Performance profile¶

Profiling results from motel's engine benchmarks on an Apple M1 (8-core, 16GB). Run with Go 1.25 and the OTel Go SDK v1.40.

Throughput ceiling¶

The engine's throughput is primarily controlled by the inter-arrival sleep in the main loop, not by CPU. However, trace generation time is additive to the sleep interval, so the effective rate is lower than the target — particularly at high rates where the per-trace generation time becomes a significant fraction of the interval:

Target rate	Actual spans/sec	Spans per run (1s)	Allocs/run
100/s	363	364	5,209
1,000/s	3,440	3,443	49,080
5,000/s	16,470	16,475	234,120
10,000/s	32,070	32,077	457,120

The test topology produces ~3.6 spans per trace (gateway, backend, database, cache). At 10,000 traces/s the engine produces ~32,000 spans/s with a noop exporter rather than the theoretical ~36,000, because each ~4 us trace generation eats into the 100 us inter-arrival interval. This is still well above the rate at which most collectors start dropping data, so motel is not the bottleneck at any rate in the stress-test guide.

Per-span cost¶

From BenchmarkWalkTrace with a 4-service topology (4 spans/trace):

~3,900 ns/trace (~975 ns/span)
6,112 bytes/trace (~1,528 bytes/span)
54 allocs/trace (~13.5 allocs/span)

Most allocation comes from the OTel SDK, not from motel's engine code:

Source	Share of alloc_space
OTel `newRecordingSpan`	40%
OTel `SetAttributes` (slice grow)	27%
motel `walkTrace` (attr slices, maps)	24%
OTel span options	9%

CPU hot paths¶

From a CPU profile of BenchmarkWalkTrace (4-service topology, noop exporter):

CPU flamegraph from BenchmarkWalkTrace

The flamegraph shows walkTrace and executeCall as the widest application frames, with the OTel SDK ((*tracer).Start, newRecordingSpan, SetAttributes) underneath. Runtime and GC are visible but modest.
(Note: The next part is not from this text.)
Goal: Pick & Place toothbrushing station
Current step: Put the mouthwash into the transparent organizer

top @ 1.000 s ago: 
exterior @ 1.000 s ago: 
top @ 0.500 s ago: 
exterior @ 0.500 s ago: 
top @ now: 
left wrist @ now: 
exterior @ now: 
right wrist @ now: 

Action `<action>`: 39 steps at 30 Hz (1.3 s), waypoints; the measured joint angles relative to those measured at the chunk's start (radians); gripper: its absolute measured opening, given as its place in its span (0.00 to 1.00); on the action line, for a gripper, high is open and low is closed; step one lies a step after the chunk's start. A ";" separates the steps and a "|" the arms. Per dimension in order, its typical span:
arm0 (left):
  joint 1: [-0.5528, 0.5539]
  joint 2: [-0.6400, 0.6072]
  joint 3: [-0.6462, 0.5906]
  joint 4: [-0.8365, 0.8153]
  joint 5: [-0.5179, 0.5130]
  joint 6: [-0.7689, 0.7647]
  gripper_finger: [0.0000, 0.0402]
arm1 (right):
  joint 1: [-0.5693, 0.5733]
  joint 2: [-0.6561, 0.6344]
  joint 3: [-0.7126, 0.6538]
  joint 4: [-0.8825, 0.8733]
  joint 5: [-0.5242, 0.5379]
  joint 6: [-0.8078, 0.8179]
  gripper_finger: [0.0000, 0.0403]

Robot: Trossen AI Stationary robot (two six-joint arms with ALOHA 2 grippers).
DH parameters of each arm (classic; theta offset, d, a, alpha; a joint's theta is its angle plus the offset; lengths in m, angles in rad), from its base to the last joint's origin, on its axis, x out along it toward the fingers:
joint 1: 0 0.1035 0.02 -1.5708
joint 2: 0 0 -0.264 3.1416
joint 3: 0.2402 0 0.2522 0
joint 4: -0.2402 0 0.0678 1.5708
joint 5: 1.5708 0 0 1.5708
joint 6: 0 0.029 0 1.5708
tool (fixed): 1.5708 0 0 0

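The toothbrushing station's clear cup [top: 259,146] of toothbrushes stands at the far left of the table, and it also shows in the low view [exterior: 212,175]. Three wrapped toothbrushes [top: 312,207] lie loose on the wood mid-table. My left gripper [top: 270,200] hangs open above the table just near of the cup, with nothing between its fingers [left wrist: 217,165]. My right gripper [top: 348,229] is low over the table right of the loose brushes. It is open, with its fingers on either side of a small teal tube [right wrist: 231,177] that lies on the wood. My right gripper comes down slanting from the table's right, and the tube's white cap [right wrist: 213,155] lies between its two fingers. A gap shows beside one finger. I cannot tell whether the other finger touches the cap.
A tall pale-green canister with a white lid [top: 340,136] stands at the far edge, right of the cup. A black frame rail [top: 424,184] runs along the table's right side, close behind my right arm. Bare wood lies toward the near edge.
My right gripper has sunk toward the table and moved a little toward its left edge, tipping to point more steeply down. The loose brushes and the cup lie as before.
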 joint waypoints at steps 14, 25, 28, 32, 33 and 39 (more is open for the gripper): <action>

To reproduce this flamegraph:

go test -run=NONE -bench=BenchmarkWalkTrace -benchtime=5s \
  -cpuprofile=cpu.prof ./pkg/synth/
go tool pprof -raw cpu.prof | stackcollapse-go.pl | flamegraph.pl > flamegraph.svg

Sample pprof -text output from the same profile:

      flat  flat%   sum%        cum   cum%
     0.24s  2.11% 46.52%         4s 35.24%  synth.(*Engine).walkTrace
     0.03s  0.26% 46.78%      2.91s 25.64%  synth.(*Engine).executeCall
     0.05s  0.44% 47.22%      1.76s 15.51%  sdk/trace.(*tracer).Start
     0.25s  2.20% 49.43%      1.15s 10.13%  sdk/trace.(*tracer).newSpan
     0.17s  1.50% 54.01%      0.67s  5.90%  sdk/trace.(*recordingSpan).SetAttributes

The engine's own logic (walkTrace + executeCall) accounts for about 60% of CPU, with the OTel SDK taking the remaining 40%. GC pressure is modest at ~5%.

stdout vs OTLP export¶

Benchmark allocations at 1,000 traces/s for 1 second (noop exporter vs stdout writing to io.Discard):

Exporter	Spans/sec	Allocs/run	Bytes/run
noop	3,456	49,270	5.5 MB
stdout (discard)	3,130	187,640	13.4 MB

stdout serialisation adds ~3.8x more allocations and ~2.4x more memory per run.

CPU usage¶

Measured with /usr/bin/time on the real binary over a 10-second run with a 4-service topology. CPU percentage is user+sys time divided by wall time, representing usage of a single core:

Target rate	stdout CPU	OTLP CPU
1,000/s	14%	6%
5,000/s	28%	13%
10,000/s	39%	20%

OTLP export (to a local collector with a noop exporter) uses roughly half the CPU of stdout, because the OTel SDK batches spans and the collector handles serialisation.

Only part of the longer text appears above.